In reality, “the Company” was formed by King Leopold II of Belgium charged with running the country of the Congo Free State in 1885. The Congo Free State was voted into existence by the Congress of Berlin, which Marlow (Conrad’s narrator of the story) refers to sarcastically as "the International Society for the Suppression of Savage Customs."
Marlow describes this Company as the “white sepulchre,” a term used by Mathew (New Testament) to describe a hypocrite. “I had no difficulty in finding the Company’s offices. It was the biggest thing in the town, and everybody I met was full of it. They were going to run an overseas empire, and make no end of coin by trade.”
Like other industrialized countries, the U.S. has a history of fabricating a casus belli when certain special interest groups wanted to invade and exploit a territory.
The US navy ship USS Maine sank in the Havana Harbor from an explosion whose cause at first was attributed to Spanish cannon. Later, after investigation, it was found that the boiler exploded from a design defect. Some critics claim that the explosion was a purposeful act to create a phony casus belli, justifying the US to attack the Spanish, triggering the Spanish-American War in which the US government accused the Spaniards of being responsible for the explosion. Some historians claim that the initial “special interest groups” were journalists, particularly William R. Hearst, who simply wanted to sell more newspapers.
From this incident the critics coined the term “yellow journalism” to describe how the media can fuel public outrage over an issue to the point of a crisis such as war, simply because doing so prompts people to buy more newspapers or drives up advertising revenues for TV News. It sounds and smells like our current main stream media that panders to advertisers.

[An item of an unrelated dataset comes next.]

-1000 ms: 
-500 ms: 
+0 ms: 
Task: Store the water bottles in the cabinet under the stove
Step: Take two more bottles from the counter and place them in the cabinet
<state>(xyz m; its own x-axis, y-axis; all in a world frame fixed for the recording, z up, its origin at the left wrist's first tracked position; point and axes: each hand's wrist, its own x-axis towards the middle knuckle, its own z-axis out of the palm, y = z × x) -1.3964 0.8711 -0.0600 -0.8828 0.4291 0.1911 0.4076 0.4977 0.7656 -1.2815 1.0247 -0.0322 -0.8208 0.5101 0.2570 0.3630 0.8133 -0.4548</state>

The Thornton Skirmish arose between the U.S. and Mexican militaries. It served as the primary justification for U.S. President James K. Polk's declaration of war against Mexico in 1846, sparking the Mexican-American War.
In the case of the movie, Apocalypse Now, a fabricated casus belli occurred in 1964, when U.S. President Johnson claimed that North Vietnamese forces had twice attacked an American destroyer, USS Maddox, in the Gulf of Tonkin. Although North Vietnamese attacked once in response to U.S. equipped and orchestrated South Vietnam's commando raids on the coast, claims of a second attack were later proven to be lies from the White House to pressure Congress’s approval for war. Known today as the Gulf of Tonkin Incident, this led to the open involvement of the U.S. in the Vietnam War.
Other examples of casus belli raise their ugly heads everywhere in the histories of various countries. This is one of the central topics in Conrad’s Heart of Darkness. The story Marlow tells points out that the most civilized, socially adapted and respected members of society are very well skilled at conjuring up the most convincing excuses for pouncing on a weaker person or country in order to reap the booty and bling.